Method of Service Provided for in Order to Show Cause Is Jurisdictional

In Matter of Sharma v New, --- N.Y.S.2d ----, 2011 WL 4389744 (N.Y.A.D. 2 Dept.), in March 2010 the mother filed a petition and order to show cause to modify the overnight visitation provisions contained in an order dated January 14, 2010, alleging that the father violated that order by taking the subject child "to a different hotel than the one ... which he informed [the social worker] he would be using." In an order dated July 9, 2010, the Family Court, inter alia, granted the mother's petition so as to suspend the father's overnight visitation. The Appellate Division reversed. It observed that the method of service provided for in an order to show cause is jurisdictional in nature and must be strictly complied with. Moreover, where the court orders service by a particular date, all components of service must be accomplished by that date. Here, the record did not contain any evidence establishing that the father was properly or timely served in compliance with the provisions of the order to show cause. Moreover, contrary to the contention of the attorney for the child, the father asserted the defense of lack of personal jurisdiction in his answer and did not waive the defense (see CPLR 3211[e]). Since personal jurisdiction was not obtained, the Family Court should have dismissed the proceeding.

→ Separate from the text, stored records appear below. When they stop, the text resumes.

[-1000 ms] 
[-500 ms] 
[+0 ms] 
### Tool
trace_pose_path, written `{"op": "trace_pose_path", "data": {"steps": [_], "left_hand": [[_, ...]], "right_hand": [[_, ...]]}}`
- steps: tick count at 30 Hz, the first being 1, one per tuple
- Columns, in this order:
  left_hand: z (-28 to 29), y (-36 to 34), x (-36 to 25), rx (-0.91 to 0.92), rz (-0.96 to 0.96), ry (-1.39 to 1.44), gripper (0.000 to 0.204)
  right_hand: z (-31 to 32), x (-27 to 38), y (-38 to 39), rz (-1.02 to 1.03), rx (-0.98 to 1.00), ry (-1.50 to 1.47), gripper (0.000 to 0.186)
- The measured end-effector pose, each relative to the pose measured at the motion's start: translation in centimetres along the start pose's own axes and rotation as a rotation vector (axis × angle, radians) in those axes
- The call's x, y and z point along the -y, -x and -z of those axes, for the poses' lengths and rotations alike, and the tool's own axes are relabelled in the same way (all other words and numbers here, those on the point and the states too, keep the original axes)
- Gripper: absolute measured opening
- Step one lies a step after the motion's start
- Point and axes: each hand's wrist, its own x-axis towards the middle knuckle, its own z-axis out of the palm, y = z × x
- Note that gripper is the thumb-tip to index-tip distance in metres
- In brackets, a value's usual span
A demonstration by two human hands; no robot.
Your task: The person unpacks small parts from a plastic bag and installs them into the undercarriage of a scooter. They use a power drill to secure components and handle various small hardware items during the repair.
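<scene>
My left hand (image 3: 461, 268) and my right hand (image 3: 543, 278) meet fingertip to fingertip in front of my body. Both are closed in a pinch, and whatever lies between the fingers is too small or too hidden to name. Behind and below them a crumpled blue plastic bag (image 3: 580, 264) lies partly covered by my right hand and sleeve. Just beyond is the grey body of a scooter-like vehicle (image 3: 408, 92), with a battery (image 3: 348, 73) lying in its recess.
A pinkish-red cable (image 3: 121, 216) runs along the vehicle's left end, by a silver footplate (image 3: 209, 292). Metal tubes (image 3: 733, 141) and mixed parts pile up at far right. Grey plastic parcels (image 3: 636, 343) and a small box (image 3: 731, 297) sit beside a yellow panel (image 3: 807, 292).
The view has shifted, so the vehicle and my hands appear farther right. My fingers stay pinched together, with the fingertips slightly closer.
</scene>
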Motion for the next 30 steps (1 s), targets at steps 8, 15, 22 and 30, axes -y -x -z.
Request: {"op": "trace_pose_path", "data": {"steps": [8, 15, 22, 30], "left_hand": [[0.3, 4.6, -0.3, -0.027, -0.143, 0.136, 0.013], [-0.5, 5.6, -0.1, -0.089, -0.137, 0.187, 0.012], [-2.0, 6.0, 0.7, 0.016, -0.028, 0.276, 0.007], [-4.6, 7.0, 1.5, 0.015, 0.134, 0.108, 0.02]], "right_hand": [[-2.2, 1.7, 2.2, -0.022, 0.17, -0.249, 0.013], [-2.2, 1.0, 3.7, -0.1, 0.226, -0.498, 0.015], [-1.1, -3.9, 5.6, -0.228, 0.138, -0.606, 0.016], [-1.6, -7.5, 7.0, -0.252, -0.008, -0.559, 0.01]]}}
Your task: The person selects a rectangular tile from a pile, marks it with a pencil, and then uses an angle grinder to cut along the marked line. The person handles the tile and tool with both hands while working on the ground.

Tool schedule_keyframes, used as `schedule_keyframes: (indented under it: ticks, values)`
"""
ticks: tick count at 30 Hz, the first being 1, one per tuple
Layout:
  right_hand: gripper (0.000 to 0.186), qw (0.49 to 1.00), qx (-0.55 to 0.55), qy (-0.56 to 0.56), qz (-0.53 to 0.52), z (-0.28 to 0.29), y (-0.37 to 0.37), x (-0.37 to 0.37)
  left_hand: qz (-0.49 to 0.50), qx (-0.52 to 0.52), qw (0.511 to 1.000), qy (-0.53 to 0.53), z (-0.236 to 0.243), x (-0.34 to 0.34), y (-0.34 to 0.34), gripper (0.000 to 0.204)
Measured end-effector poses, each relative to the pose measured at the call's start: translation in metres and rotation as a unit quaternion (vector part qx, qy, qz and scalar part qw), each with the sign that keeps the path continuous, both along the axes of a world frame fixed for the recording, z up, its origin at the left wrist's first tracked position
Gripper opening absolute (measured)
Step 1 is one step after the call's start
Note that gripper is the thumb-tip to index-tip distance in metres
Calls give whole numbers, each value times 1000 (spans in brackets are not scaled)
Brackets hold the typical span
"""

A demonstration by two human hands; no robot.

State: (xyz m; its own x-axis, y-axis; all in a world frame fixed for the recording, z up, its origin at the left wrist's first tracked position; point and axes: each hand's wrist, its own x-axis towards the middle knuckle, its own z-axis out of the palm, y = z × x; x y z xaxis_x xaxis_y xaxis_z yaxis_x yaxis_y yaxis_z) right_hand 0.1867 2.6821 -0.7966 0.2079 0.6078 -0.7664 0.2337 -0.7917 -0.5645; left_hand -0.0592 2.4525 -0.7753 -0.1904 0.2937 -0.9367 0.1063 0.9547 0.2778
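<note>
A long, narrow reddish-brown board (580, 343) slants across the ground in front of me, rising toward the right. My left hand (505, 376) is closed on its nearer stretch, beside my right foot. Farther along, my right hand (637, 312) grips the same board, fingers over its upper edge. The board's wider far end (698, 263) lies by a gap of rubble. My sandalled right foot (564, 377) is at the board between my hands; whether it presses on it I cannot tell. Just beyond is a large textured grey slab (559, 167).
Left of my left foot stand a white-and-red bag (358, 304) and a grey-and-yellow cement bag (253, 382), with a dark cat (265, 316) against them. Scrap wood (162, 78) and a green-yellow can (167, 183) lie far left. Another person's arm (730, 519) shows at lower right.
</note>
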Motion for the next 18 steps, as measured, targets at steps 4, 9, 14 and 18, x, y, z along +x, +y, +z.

Father Did Not Implicitly Consent to Referee by Merely Participating in Custody Proceeding. Referee Had No Jurisdiction.

In Gale v Gale, --- N.Y.S.2d ----, 2011 WL 4090031 (N.Y.A.D. 2 Dept.) the Appellate Divison reversed on the law and remitted for a new hearing, an order of the Family Court which, after a hearing, granted the mother's petition to modify the custody provisions of a judgment of divorce so as to award her sole custody of the parties' children, and denied the fathers petitions for sole custody of the children. It pointed out that a referee derives authority from an order of reference by the court (see CPLR 4311), which can be made only upon the consent of the parties, except in limited circumstances not applicable here. It found that the parties did not stipulate to a reference in the manner prescribed by CPLR 2104. In any event, there was no indication that there was an order of reference designating the referee who heard and determined the petitions at issue here. It observed that that contrary to the mother's contention, the father did not implicitly consent to the reference merely by participating in the proceeding without expressing his desire to have the matter tried before a judge (see McCormack v. McCormack, 174 A.D.2d at 613). The Court held that “ the extent that certain dicta in Chalu v. Tov-Le Realty Corp. (220 A.D.2d 552, 553) may suggest a different conclusion, it is not to be followed.” Furthermore, a stipulation consenting to a reference to a specified referee, executed by the parties in connection with the father's previous petition to modify the visitation schedule, expired upon completion of that matter and did not remain in effect for this matter. Accordingly, the referee had no jurisdiction to consider the father's petitions related to custody and visitation and the mother's petition to modify custody, and the referee's order determining those petitions had to be reversed.